Corona: ‘Working poverty’ a new term introduced in Pandemic

Roman AhmedWeb Editor

02nd Jun, 2021. 10:59 pm

Covid-19 has affected the world in various ways, one of them is affecting the world economy.

The entire world is badly shaken by the after-effects of the pandemic, the developed countries have faced numerous losses, whereas the underdeveloped countries are still struggling to get the vaccine.

The partial ability of most developing and emerging economies to support strong financial incentive measures which will also take its toll. In those countries, the quality of newly created jobs would likely worsen.

The fall in employment and hours worked has meanwhile translated into a sharp drop in labor income and a rise in poverty.

Paralleled to 2019, 108 million more workers around the world were categorized as poor or extremely poor, meaning they and their families live on less than $3.20 per person per day, the study showed.

“For many millions of people, the working hour losses combined with a lack or absence of social protection” had sparked an “absolutely dramatic” increase in working poverty, stated ILO chief Guy Ryder.

Five years of progress towards eliminating ‘working poverty had been undone.

Unfortunately, he said, the crisis also appeared to have reversed decades of progress battling child labor and forced labor.

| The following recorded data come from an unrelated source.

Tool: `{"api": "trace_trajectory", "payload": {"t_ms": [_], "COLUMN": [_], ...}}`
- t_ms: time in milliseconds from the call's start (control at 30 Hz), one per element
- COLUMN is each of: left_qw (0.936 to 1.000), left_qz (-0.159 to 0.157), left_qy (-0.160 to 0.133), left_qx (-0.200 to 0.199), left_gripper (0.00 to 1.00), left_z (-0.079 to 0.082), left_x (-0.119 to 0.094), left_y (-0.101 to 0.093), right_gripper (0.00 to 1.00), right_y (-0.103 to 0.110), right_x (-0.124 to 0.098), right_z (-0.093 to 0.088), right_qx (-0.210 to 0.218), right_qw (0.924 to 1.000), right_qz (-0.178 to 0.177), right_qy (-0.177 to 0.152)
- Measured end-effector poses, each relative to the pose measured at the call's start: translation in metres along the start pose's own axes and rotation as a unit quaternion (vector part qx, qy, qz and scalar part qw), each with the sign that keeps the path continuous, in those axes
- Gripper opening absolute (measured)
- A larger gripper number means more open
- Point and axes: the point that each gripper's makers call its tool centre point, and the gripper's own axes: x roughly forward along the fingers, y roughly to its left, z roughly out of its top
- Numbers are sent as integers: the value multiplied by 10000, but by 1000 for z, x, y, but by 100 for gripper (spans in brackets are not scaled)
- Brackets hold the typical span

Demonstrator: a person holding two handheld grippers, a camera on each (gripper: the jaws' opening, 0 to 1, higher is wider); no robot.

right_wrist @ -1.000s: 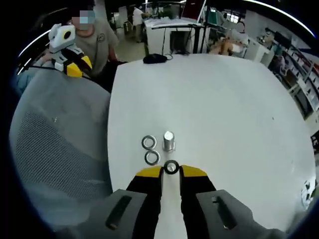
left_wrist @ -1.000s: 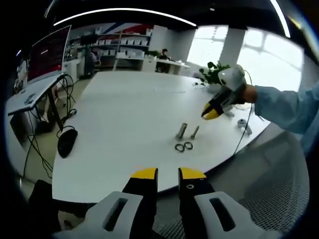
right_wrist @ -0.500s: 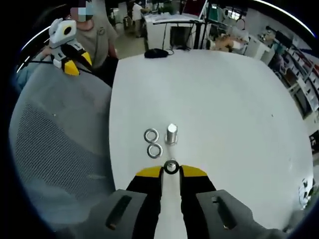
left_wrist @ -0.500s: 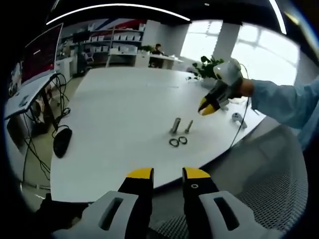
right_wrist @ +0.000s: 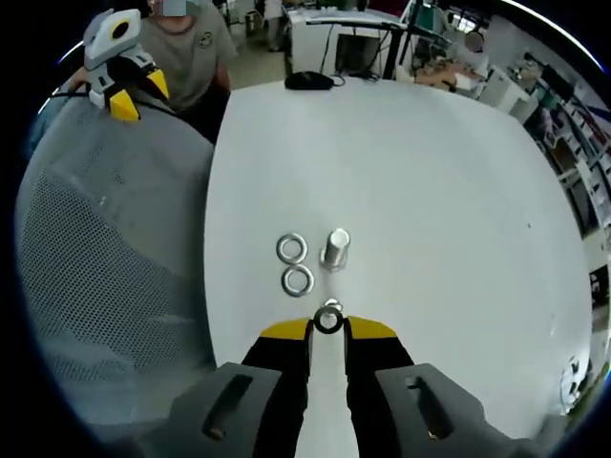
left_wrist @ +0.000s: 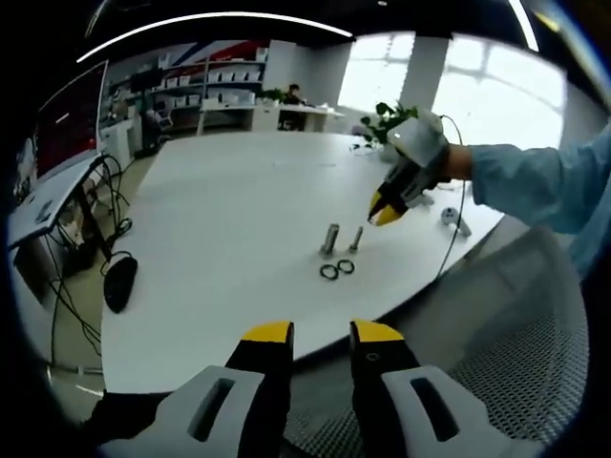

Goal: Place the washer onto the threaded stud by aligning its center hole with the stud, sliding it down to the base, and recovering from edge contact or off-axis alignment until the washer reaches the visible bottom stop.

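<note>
My right gripper (right_wrist: pixel 328 324) is shut on a small dark washer (right_wrist: pixel 328 321), held flat between its yellow tips. A bit of silver shows just past the washer. The thick silver stud (right_wrist: pixel 335 248) stands upright on the white table (right_wrist: pixel 430 191), with two loose washers (right_wrist: pixel 291 248) (right_wrist: pixel 297 280) to its left. The left gripper view shows the right gripper (left_wrist: pixel 385 214) hanging just above and right of a thin stud (left_wrist: pixel 355 239), which stands beside the thick stud (left_wrist: pixel 330 238). My left gripper (left_wrist: pixel 322 334) is open with nothing in it, off the table's near edge.
A grey mesh chair back (right_wrist: pixel 105 286) lies along the table's left side. A black mouse (left_wrist: pixel 118 283) and a cable sit at the far left, near a desk with a monitor (left_wrist: pixel 67 114). A small metal part (left_wrist: pixel 449 218) and a plant (left_wrist: pixel 382 124) are beyond the studs.
The right gripper, still on its washer, has shifted left toward the studs in the left gripper view. The left gripper's jaws stand slightly wider apart. Both cameras have moved a little.
</note>
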Motion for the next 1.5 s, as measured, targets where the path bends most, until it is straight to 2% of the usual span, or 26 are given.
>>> {"api": "trace_trajectory", "payload": {"t_ms": [400, 633, 1500], "left_qw": [9999, 9997, 9994], "left_qz": [20, 47, 230], "left_qy": [106, 158, 124], "left_qx": [131, 172, 235], "left_gripper": [21, 19, 16], "left_z": [-4, -7, -8], "left_x": [1, 1, 2], "left_y": [0, -1, 4], "right_gripper": [15, 15, 15], "right_y": [-3, 0, -1], "right_x": [-3, -2, 5], "right_z": [7, 2, 7], "right_qx": [27, 3, -32], "right_qw": [10000, 10000, 10000], "right_qz": [4, 34, 92], "right_qy": [-73, -14, -17]}}
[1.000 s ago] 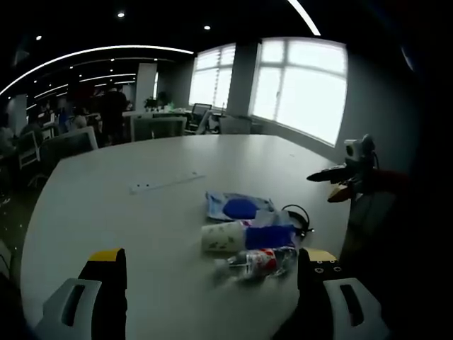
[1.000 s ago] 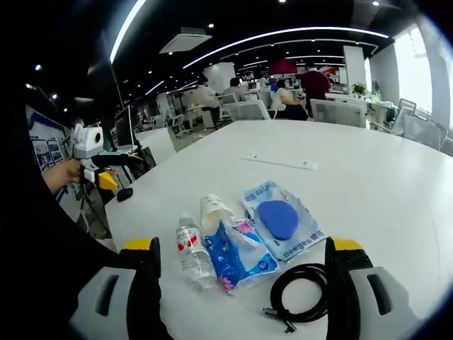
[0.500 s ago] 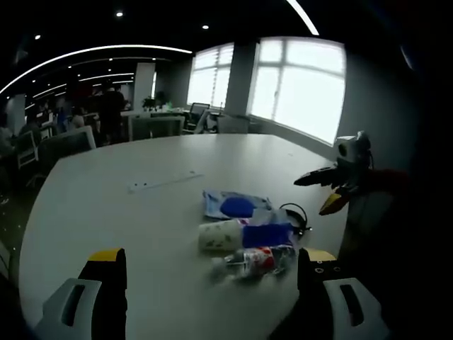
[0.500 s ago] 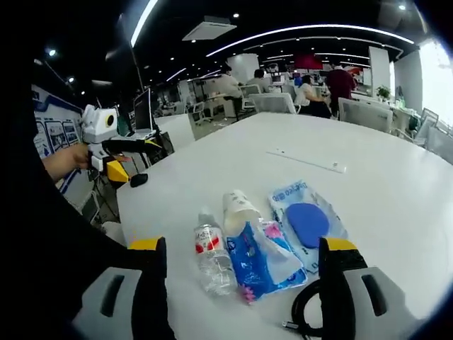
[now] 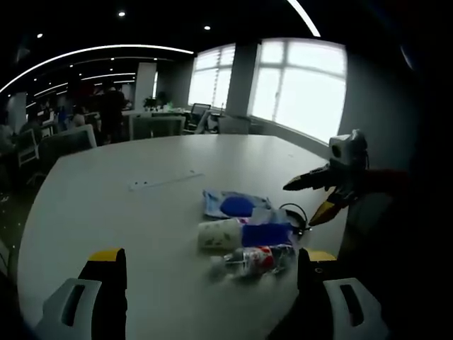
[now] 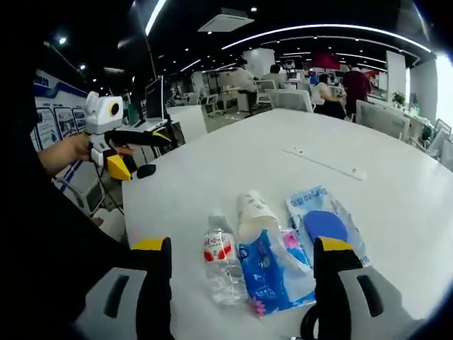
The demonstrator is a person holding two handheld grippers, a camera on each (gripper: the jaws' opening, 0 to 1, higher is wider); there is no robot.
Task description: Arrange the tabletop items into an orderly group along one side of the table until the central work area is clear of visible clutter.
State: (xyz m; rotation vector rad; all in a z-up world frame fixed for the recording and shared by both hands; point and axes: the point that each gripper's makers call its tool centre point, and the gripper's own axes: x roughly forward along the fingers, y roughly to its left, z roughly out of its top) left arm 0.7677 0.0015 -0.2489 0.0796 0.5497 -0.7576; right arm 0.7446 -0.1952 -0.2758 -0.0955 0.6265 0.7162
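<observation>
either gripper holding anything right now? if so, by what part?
Nothing held. The left gripper and right gripper are both open, jaws wide apart above the table. The water bottle, paper cup and blue packets lie untouched.

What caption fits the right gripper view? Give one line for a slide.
Open right gripper hovers over a bottle, cup and blue packets grouped on a white table.

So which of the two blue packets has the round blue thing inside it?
The flat clear packet farthest from the water bottle. The blue bag next to the bottle is crumpled, with pink on it.
</observation>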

The report highlighted how the COVID-19 crisis had worsened pre-existing inequities by hitting helpless workers harder.

Economic ‘long COVID’

For among the billion individuals who work within the informal sector, in which social protections are normally lacking, the disruption has had catastrophic effects on their family earning and livelihoods.

The disaster has additionally disproportionately hit women, who’ve fallen out of the labor marketplace at an extra fee than men, while they’ve taken on more of the extra burden of caring for out-of-school children and others.

The report warned, the threat of a “re-rationalization” of gender roles. Youth employment in the meantime fell 8.7 percent a closing year — greater than double the 3.7 percent for older workers.

“The consequences of this delay and disruption to the early labour market experience of young people could last for years,” the ILO said.

Ryder cautioned that without conclusive action, the COVID-19 crisis could scar the global labor market long-term, just as the disease appears to have devastating, drawn-out health consequences for some people.

“Long COVID could become an economic and social phenomenon, not just a medical one,” he warned.